Quelques séances « types » proposées par Vincent

Il existe ce que l’on appelle des séances de VMA courte (type 30sec/30sec, 45sec/45sec, ou encore 200m/100m) et de VMA longue (principalement au-delà de 500m d’effort ou 2 minutes de course intensive) qui peuvent être proposées de manière complémentaire dans un programme, ou spécifiques en fonction de son objectif.

Pour la VMA courte, si vous débutez dans la course à pied, je vous conseille, les premières semaines du fractionné en 30 secondes.

Vous répétez 5 fois cet enchainement (par la suite vous pouvez augmenter à 6 répétitions au fil des entrainements).

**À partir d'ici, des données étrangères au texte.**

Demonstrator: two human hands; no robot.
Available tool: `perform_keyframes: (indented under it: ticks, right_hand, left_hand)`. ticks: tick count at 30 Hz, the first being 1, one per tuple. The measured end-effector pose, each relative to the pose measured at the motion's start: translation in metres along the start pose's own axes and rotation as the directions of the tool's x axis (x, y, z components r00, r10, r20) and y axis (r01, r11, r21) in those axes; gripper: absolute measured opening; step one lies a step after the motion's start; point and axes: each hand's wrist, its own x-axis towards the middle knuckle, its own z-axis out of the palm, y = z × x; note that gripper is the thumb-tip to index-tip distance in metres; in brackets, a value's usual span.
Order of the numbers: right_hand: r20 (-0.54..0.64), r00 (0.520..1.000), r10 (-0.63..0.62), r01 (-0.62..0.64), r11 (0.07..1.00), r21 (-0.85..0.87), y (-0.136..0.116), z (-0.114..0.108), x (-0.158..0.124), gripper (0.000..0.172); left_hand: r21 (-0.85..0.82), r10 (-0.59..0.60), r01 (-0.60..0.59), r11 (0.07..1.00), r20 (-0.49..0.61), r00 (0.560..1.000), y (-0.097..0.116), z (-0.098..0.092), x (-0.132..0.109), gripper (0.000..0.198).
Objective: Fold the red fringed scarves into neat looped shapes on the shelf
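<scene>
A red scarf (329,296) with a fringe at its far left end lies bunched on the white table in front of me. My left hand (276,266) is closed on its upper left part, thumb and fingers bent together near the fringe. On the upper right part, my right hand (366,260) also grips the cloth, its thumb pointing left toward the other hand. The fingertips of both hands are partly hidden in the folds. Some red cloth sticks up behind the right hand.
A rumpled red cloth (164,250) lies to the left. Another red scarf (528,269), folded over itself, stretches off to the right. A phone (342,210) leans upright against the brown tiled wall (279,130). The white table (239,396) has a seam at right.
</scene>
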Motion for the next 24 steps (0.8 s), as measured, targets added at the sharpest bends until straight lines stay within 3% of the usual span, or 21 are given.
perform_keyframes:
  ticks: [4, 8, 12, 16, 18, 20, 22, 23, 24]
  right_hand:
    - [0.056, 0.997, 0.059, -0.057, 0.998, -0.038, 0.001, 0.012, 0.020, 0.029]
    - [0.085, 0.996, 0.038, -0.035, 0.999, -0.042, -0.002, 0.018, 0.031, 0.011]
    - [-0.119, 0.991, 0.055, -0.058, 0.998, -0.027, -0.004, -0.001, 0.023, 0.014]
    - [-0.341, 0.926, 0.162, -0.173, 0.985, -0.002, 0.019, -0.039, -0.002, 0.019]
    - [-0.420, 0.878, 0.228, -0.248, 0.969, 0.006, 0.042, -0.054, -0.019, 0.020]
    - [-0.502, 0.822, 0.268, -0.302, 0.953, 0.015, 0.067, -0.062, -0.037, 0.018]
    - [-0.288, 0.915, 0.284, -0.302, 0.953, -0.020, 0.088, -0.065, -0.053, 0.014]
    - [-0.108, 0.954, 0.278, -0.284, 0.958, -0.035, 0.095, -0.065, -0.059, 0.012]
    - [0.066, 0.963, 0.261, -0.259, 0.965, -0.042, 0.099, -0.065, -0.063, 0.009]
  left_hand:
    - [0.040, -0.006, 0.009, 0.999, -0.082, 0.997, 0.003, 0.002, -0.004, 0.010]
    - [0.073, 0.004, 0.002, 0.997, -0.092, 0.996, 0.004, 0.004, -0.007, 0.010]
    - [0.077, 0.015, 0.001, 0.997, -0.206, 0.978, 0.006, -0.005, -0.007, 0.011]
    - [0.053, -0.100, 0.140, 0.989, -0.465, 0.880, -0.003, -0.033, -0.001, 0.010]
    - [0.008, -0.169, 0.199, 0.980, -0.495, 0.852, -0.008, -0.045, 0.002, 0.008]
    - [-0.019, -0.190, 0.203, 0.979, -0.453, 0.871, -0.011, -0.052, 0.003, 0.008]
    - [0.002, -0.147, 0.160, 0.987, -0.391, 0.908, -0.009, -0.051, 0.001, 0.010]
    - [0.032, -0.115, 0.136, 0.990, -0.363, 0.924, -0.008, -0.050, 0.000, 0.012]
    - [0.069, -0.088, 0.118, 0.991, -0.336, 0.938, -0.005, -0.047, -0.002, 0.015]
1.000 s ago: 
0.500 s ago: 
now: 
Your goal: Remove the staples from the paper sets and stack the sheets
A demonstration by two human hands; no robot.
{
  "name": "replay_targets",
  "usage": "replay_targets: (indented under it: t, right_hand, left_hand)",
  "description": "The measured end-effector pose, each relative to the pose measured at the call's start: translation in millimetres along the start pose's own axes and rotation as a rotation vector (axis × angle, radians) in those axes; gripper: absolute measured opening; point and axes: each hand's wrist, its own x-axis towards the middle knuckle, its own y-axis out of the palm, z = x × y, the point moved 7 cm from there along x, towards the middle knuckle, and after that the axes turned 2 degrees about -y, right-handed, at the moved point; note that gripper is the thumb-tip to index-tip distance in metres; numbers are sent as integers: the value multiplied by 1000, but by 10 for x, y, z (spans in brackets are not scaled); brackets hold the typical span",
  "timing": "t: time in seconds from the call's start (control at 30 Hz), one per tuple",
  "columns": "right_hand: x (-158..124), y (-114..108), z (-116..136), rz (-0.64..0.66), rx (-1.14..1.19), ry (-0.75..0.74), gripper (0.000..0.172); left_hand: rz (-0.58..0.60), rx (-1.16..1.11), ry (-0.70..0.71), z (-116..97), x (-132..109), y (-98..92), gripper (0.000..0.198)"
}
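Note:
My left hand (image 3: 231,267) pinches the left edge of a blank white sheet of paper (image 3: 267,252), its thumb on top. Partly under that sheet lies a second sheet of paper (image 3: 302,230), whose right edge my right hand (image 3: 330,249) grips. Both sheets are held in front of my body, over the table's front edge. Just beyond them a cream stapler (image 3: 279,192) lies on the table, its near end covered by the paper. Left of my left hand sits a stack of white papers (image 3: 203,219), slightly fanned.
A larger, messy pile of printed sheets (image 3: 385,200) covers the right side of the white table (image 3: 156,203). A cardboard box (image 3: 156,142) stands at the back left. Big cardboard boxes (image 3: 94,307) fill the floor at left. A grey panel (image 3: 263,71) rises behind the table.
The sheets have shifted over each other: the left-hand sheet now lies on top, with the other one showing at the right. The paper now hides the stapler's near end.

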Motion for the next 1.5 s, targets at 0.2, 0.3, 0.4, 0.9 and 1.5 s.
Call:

Vous prenez 2 minutes de repos marché ou trottiné, en fonction de votre essoufflement. Et vous refaites une deuxième fois la même série (un peu plus tard dans l’année vous pouvez rajouter une série).

Soit 2 séries x (5 x ‘30/’30) 2 minutes récup entre chaque série.

Dans cette progression, il est intéressant d’augmenter le temps d’effort et de récup, comme par exemple le fameux ‘45/’45 ou encore 1min/1min.

Par exemple : 2x (6 x ‘45/’45) ou 10 x 1’/1′

La séance classique par excellence en VMA longue c’est le 6 x 1000m/récup 200m.

Les éléments de progression sont multiples : les variables sont le temps (effort et récup), la distance, la nature du terrain et son dénivelé, le nombre de répétitions et de séries.

Une séance de fractionné est bien souvent adaptée au format de course que l’on prépare (10km, semi-marathon ou marathon).